**DIRECTIONS:**
Scan the records below for the line containing "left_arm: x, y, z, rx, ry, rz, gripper" and the line containing "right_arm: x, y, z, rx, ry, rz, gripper". Copy both, plus every line between, exactly.

**SOURCE DATA:**
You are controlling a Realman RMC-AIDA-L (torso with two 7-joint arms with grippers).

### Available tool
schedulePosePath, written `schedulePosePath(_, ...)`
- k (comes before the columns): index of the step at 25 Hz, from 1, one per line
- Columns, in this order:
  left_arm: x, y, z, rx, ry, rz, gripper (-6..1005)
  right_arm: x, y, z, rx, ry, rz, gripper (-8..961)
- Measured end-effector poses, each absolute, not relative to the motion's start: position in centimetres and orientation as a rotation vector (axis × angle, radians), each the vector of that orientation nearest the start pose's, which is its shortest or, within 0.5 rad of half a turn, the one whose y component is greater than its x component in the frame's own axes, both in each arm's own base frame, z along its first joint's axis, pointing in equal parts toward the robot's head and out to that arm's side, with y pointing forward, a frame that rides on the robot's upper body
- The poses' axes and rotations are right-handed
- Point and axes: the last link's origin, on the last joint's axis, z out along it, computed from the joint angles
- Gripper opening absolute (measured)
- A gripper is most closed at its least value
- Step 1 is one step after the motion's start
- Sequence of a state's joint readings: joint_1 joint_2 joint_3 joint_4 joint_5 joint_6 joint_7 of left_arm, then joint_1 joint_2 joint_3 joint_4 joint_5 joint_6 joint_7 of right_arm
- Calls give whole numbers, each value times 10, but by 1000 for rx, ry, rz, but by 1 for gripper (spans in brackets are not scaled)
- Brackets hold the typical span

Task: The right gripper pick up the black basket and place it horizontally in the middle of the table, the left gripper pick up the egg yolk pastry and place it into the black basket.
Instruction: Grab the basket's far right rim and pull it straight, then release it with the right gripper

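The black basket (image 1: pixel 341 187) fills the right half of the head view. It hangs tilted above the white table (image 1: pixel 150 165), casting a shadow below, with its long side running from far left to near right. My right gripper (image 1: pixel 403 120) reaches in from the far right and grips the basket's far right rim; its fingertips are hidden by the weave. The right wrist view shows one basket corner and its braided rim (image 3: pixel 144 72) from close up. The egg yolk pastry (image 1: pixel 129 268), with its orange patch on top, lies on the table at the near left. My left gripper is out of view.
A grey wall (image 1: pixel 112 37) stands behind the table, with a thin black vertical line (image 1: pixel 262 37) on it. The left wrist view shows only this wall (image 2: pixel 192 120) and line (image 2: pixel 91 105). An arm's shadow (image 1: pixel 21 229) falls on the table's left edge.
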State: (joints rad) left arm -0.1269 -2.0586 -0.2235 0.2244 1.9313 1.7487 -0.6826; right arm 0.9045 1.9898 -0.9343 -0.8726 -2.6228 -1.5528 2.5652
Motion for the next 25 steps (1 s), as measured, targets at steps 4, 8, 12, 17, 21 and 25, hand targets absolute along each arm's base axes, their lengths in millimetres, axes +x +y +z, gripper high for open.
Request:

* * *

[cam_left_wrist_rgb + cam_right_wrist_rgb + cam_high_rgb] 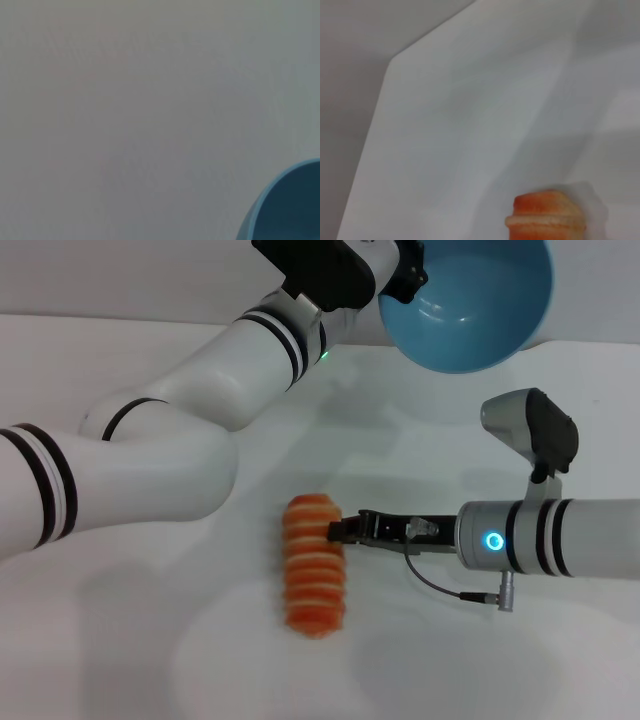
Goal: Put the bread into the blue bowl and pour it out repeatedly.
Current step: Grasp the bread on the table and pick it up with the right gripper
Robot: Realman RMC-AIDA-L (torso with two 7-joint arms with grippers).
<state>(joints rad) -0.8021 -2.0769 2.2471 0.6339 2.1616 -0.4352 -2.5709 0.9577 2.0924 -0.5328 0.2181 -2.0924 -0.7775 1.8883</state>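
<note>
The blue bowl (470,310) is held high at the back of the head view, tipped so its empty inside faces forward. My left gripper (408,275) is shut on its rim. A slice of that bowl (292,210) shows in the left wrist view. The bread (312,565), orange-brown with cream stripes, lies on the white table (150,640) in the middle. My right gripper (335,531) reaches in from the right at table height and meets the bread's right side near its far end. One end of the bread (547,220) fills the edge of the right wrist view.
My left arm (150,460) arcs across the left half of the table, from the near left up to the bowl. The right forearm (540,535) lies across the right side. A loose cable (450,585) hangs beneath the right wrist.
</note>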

**ANSWER TO THE PROBLEM:**
  left_arm: x, y, z, rx, ry, rz, gripper (-6..1005)
  right_arm: x, y, z, rx, ry, rz, gripper (-8..961)

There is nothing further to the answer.